Namaste ($N) – the company I loved to laugh at through the Sean Dolllinger years – has done a deal with High Tide ($HITI) for direct to consumer sales. Their Cannmart subsidiary is an e-commerce portal $N’s been pushing since the dawn of time. It looks like they’ve found a commercial use for it.
We’ve ruminated on Namaste in the past and present, and $HITI’s acquisition of $META (along with July’s financial statements) sees them issue another ‘positive’ press release.
As to the deal itself, Namaste gets storefront representation and Raj’s foot traffic to sell weed to; Raj presumeably gets Cannmart’s patients through his turnstiles and make incremental margin. Not earth-shattering – or – as I heard more accurately, the deal was best summarized by a single word: “Saskatchewan”.

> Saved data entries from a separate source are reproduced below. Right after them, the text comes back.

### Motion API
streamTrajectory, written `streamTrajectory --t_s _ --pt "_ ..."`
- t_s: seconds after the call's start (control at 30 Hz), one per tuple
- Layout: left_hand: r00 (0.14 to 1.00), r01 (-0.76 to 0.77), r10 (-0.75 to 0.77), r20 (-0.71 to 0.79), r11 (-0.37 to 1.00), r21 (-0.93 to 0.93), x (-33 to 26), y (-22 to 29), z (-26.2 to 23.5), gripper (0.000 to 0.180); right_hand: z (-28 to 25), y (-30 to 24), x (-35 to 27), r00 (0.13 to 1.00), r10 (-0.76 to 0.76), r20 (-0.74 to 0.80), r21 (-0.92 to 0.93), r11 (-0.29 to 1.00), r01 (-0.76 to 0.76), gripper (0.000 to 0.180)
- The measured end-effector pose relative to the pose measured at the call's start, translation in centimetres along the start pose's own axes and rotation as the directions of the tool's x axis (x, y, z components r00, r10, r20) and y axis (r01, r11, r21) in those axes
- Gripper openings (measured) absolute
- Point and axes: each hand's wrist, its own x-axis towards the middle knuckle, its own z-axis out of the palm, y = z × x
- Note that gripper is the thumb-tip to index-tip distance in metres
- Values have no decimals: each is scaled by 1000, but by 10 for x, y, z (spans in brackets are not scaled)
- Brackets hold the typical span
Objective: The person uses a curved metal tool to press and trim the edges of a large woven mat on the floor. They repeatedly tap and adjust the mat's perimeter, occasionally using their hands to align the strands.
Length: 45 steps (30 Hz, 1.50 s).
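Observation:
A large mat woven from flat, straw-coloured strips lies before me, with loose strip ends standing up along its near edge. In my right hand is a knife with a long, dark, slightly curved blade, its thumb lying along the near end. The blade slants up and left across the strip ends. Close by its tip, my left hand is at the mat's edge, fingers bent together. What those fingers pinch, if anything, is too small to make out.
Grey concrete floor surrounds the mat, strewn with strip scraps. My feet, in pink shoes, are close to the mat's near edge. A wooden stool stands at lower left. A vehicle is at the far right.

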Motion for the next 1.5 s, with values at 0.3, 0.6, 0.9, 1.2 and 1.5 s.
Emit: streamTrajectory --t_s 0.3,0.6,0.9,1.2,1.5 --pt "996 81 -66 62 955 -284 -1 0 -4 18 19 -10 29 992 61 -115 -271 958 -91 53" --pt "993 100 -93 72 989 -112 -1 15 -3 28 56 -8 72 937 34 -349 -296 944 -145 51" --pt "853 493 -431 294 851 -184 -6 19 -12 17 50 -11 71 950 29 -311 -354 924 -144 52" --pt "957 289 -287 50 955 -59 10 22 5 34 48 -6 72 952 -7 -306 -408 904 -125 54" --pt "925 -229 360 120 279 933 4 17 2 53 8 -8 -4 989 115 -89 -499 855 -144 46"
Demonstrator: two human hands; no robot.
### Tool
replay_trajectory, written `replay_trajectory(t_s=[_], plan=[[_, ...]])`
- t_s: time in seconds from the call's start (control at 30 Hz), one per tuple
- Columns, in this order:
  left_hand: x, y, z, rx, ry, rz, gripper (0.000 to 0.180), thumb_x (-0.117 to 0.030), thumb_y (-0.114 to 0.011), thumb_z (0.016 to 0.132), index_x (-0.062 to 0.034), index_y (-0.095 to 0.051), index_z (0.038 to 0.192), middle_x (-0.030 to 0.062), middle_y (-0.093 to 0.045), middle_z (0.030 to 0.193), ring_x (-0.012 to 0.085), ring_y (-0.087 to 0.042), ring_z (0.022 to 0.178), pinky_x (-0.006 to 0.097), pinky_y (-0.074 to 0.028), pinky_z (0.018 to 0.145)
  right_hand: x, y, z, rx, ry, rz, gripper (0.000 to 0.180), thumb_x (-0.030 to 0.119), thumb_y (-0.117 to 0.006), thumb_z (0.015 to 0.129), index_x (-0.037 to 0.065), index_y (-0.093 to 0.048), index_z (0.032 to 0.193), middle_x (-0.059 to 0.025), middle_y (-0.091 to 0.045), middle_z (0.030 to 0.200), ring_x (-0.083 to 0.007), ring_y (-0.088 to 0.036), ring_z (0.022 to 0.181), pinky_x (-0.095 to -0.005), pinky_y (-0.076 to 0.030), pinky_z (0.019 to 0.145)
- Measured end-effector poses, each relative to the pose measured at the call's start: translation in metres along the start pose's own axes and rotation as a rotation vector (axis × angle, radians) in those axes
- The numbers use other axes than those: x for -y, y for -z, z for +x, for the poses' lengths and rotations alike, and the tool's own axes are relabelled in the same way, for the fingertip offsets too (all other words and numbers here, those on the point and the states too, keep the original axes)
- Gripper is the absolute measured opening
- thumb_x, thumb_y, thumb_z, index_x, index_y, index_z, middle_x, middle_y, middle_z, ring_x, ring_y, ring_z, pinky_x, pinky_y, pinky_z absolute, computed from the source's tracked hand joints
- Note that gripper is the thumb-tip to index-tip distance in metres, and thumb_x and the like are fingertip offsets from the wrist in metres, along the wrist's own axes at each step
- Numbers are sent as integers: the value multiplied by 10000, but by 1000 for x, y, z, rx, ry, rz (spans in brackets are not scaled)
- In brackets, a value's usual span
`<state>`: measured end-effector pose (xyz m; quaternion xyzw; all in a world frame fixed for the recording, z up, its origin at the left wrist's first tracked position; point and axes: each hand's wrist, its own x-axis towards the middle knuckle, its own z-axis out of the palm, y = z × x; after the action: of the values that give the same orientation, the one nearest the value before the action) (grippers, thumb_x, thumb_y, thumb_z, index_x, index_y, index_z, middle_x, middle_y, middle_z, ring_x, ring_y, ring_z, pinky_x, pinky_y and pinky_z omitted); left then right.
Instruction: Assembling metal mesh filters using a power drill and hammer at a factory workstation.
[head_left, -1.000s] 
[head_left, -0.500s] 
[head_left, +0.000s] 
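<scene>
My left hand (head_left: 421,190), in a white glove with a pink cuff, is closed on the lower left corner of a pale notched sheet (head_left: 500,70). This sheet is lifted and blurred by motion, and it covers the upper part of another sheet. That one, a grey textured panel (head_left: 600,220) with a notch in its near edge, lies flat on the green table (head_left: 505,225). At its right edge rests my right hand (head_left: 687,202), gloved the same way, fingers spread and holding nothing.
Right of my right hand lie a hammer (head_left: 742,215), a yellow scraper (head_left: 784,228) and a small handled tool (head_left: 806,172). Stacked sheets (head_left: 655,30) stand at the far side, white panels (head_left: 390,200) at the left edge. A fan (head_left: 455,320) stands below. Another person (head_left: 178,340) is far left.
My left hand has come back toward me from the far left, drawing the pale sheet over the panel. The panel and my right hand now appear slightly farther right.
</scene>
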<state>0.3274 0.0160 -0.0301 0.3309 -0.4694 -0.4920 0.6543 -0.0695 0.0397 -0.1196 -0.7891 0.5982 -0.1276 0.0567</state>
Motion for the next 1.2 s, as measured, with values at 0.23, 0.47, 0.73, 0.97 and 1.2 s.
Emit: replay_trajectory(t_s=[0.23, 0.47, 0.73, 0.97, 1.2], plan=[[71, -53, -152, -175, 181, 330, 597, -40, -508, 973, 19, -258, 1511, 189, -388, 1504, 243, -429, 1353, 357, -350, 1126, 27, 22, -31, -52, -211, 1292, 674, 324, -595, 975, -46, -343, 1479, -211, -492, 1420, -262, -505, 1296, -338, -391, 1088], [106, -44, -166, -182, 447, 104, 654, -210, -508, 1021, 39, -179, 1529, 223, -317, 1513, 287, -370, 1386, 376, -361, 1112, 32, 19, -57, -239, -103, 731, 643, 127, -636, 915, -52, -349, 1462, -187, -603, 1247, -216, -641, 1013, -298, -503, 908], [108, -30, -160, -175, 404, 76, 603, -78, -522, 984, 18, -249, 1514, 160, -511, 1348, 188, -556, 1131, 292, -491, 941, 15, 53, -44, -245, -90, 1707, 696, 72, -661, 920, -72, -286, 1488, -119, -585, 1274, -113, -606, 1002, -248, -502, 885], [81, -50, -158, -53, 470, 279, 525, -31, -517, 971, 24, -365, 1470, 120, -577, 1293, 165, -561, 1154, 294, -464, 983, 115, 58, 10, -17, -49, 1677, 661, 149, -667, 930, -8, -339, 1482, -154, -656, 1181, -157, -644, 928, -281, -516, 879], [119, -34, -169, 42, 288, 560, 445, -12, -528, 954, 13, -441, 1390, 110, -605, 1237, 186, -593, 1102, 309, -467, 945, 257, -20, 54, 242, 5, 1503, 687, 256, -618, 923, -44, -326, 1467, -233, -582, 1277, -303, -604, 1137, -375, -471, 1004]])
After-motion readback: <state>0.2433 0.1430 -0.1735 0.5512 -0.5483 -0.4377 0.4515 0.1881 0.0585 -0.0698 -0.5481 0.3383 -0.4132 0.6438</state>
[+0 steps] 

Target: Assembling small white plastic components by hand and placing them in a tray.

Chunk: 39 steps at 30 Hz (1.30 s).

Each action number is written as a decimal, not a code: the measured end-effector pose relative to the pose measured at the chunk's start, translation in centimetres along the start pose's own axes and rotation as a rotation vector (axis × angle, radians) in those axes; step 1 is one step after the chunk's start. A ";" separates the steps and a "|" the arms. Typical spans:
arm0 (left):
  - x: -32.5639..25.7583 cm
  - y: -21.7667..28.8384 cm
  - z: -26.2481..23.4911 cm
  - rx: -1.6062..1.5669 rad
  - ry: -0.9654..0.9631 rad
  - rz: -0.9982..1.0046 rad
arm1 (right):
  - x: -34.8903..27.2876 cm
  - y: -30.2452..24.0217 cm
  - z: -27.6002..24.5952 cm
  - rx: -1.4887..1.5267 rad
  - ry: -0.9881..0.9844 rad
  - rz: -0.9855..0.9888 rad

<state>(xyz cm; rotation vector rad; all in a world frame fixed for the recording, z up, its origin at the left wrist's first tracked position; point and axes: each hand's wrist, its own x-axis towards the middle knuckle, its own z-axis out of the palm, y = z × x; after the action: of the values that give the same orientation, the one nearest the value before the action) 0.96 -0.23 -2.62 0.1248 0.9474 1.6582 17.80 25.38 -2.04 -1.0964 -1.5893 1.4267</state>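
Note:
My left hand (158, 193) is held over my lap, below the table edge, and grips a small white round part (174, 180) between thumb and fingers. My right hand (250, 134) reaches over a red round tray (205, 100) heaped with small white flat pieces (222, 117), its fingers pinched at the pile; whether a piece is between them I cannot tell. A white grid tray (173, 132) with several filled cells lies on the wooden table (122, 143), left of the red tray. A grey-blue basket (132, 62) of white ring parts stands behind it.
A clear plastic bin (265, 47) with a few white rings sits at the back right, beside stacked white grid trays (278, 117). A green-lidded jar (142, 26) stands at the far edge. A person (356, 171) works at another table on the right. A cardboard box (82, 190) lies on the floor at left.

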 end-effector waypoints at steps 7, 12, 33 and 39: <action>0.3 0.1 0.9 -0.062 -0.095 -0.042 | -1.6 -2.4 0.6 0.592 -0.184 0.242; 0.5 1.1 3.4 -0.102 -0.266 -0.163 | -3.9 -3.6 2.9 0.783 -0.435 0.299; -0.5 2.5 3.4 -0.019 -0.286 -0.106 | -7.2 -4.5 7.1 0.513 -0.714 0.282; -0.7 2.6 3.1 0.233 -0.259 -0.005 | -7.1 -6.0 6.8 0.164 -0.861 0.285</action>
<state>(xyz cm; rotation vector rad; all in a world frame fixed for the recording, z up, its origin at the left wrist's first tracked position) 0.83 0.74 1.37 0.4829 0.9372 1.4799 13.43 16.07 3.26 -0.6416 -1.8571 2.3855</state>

What it did prompt me to think about (aside from a holding of mine doing business with Namaste…..I’ve been teeing off on them long after they fired Dollinger) is: when will white label offerings begin emerging in retailers?
That very retail countertop is the point of contact between cash and the industry. And I’m reminded of a retailer I met a couple of years ago at our first trade conference. That person said to me at the time (paraphrasing here): “Producers think they own this industry. In 5 years, we (retail) will own it”.
A good dose of bravado to be sure. Yet as I think about the impact that disc jockey’s and programmers can have on the uptake of popular music, I’m sure retailers will be able to exert influence on trends, and perhaps exploit alliances with LP’s and extractors to margin up. And I’m thinking that white labelling by retailers is inevitable – whether Shoppers, or $HITI, or $FAF.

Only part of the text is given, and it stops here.